DIRECTIONS FOR THIS TASK:
Every line in the entries where "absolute" is found should be copied.

Segment Start: SOURCE RECORDS

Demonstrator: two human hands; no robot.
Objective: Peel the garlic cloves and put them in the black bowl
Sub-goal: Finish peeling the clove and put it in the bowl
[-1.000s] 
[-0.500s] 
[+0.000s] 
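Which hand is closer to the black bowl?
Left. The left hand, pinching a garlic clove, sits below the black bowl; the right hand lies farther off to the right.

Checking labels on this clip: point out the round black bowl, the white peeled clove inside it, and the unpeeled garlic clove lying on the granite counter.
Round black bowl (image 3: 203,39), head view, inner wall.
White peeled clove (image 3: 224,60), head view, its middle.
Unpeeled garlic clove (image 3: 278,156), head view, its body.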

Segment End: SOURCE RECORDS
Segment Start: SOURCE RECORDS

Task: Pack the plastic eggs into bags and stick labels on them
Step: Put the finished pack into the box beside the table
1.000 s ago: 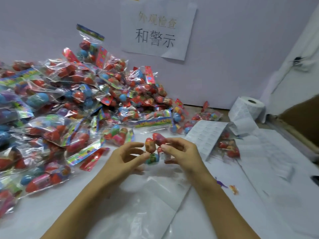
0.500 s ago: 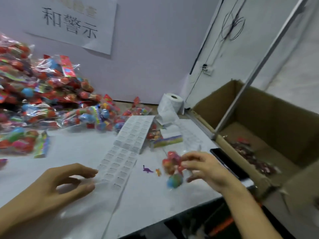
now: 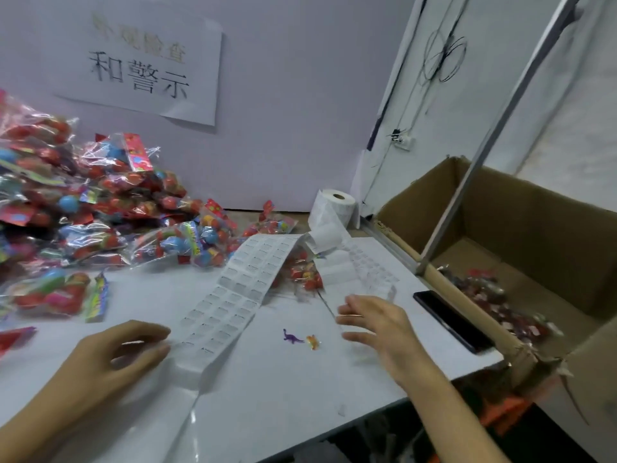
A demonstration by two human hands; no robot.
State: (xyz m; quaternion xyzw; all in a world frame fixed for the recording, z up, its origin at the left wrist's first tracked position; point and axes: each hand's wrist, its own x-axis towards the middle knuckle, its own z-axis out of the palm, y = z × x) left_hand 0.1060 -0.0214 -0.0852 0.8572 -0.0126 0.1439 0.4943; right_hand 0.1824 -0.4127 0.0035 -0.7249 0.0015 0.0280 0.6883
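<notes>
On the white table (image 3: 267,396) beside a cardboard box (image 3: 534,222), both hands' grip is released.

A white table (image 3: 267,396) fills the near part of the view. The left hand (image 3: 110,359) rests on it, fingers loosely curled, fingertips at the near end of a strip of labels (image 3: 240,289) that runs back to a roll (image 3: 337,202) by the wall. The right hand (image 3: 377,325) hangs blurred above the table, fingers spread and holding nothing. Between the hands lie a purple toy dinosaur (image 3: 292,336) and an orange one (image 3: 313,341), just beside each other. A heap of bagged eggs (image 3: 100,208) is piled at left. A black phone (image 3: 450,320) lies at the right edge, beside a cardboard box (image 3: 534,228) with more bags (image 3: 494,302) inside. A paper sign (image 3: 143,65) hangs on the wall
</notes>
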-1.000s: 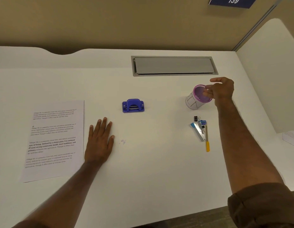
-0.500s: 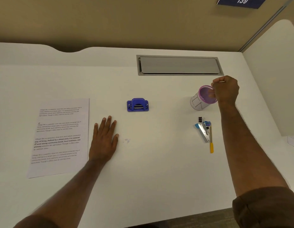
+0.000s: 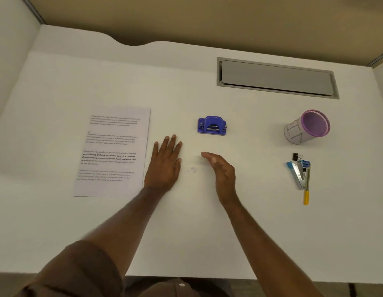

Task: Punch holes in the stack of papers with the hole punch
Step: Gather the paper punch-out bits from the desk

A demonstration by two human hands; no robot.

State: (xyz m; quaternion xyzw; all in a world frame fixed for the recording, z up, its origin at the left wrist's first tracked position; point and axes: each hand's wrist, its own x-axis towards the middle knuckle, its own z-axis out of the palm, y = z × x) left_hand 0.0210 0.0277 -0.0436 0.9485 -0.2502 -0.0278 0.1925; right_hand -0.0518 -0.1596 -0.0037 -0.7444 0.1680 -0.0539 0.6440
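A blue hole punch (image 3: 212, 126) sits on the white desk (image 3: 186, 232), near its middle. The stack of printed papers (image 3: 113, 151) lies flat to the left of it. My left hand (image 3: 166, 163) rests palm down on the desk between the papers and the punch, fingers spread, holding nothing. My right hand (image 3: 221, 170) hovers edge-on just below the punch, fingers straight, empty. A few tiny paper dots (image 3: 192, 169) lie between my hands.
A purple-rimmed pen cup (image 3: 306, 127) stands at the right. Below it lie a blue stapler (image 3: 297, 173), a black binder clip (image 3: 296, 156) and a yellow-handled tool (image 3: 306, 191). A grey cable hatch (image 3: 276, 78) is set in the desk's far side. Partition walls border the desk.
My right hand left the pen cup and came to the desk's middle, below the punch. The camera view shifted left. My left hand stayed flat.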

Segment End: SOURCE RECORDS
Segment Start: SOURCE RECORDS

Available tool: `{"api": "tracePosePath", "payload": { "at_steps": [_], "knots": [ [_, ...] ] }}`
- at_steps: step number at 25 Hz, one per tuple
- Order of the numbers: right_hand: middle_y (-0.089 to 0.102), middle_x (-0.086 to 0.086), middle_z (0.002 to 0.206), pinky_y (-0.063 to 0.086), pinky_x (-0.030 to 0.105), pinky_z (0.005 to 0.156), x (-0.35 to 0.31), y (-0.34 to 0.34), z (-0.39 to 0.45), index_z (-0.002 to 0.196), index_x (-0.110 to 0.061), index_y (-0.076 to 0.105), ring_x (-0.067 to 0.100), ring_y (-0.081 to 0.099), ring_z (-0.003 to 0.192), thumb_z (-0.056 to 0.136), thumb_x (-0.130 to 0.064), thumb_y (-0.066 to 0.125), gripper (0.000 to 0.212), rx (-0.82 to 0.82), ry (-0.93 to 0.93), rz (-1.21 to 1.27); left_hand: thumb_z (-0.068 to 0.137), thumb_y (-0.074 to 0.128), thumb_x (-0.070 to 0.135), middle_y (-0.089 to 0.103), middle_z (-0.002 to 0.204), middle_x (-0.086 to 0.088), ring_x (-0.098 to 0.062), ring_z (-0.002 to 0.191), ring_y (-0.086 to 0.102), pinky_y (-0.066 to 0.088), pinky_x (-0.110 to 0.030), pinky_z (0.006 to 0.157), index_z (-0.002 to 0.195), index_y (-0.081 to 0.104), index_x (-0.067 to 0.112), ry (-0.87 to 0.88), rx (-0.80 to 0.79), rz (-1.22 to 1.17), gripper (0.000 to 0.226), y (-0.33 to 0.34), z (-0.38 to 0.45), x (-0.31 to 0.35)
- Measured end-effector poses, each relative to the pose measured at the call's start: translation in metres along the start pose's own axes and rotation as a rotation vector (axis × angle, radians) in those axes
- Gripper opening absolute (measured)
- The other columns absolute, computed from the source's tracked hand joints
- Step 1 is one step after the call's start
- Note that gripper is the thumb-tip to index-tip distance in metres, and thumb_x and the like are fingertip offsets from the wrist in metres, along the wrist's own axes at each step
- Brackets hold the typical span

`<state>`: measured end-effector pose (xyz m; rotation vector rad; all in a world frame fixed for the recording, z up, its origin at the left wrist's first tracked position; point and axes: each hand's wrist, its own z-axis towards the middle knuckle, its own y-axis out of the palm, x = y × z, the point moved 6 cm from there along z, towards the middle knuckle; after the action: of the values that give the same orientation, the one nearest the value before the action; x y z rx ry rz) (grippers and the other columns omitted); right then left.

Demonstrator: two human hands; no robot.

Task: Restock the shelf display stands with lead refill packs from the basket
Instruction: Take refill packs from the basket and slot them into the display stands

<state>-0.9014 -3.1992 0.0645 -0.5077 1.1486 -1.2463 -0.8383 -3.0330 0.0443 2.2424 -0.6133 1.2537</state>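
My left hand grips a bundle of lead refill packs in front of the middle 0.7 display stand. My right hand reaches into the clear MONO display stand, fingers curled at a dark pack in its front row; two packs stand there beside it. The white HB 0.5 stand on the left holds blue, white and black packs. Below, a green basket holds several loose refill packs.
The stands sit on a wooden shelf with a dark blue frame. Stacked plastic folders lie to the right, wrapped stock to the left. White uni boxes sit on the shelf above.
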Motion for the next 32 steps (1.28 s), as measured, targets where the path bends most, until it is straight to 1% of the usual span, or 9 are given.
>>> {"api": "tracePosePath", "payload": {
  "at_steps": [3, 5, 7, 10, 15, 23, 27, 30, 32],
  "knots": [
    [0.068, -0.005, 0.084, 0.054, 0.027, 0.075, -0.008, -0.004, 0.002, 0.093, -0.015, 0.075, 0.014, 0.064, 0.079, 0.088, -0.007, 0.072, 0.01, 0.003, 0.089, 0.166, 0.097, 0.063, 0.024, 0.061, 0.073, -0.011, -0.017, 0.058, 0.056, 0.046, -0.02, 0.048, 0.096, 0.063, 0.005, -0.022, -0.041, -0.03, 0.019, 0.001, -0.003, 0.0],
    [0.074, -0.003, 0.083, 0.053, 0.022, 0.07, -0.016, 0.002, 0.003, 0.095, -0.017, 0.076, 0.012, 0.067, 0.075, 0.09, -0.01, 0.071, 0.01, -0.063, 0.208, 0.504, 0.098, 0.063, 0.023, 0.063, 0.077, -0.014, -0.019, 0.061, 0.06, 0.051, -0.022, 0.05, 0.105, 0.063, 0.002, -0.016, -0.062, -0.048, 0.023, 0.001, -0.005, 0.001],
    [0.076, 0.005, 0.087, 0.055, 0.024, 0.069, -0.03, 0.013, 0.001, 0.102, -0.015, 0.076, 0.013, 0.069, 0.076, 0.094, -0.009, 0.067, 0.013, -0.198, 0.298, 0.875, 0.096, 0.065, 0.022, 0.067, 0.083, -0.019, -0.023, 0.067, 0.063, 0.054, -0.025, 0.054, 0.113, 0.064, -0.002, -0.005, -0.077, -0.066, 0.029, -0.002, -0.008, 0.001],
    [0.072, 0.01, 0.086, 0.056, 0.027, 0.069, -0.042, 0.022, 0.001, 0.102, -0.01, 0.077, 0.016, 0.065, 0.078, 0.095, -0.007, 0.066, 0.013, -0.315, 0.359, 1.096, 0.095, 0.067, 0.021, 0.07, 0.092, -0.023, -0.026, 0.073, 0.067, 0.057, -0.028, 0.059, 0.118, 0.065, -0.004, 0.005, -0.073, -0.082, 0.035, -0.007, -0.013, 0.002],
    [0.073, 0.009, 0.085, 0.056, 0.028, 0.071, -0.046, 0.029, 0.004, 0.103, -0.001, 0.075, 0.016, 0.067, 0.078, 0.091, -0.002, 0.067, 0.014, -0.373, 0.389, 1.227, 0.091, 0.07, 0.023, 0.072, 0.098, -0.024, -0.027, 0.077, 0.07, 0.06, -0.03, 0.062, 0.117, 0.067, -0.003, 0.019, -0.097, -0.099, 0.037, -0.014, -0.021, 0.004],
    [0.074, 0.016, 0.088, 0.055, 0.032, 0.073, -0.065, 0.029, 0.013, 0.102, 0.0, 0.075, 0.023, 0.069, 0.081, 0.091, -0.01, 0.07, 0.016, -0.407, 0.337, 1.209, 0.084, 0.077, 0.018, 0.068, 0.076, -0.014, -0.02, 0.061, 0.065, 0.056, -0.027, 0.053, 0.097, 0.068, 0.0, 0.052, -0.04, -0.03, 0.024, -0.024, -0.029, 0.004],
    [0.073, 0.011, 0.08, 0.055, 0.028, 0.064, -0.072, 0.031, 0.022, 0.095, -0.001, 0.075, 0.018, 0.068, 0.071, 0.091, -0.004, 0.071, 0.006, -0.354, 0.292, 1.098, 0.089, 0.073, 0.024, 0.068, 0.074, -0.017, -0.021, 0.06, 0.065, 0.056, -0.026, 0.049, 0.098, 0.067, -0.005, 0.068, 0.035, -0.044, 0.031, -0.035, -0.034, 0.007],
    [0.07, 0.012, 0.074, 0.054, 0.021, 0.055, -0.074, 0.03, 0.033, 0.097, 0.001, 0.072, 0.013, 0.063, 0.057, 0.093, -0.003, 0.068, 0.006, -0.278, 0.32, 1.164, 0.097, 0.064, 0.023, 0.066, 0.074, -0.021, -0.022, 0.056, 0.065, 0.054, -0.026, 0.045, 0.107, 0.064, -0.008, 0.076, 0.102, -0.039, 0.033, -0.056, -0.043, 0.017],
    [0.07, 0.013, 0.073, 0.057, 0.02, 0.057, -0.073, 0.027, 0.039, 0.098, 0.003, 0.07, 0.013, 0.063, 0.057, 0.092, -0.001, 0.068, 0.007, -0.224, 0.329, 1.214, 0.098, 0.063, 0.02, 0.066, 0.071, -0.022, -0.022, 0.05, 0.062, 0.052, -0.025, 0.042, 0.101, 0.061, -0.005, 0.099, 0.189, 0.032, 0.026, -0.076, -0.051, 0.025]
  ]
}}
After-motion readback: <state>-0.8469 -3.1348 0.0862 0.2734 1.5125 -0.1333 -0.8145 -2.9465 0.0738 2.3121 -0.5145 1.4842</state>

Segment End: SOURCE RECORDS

ANSWER SPACE:
- Gripper opening absolute (measured)
- The other columns absolute, computed from the source's tracked hand joints

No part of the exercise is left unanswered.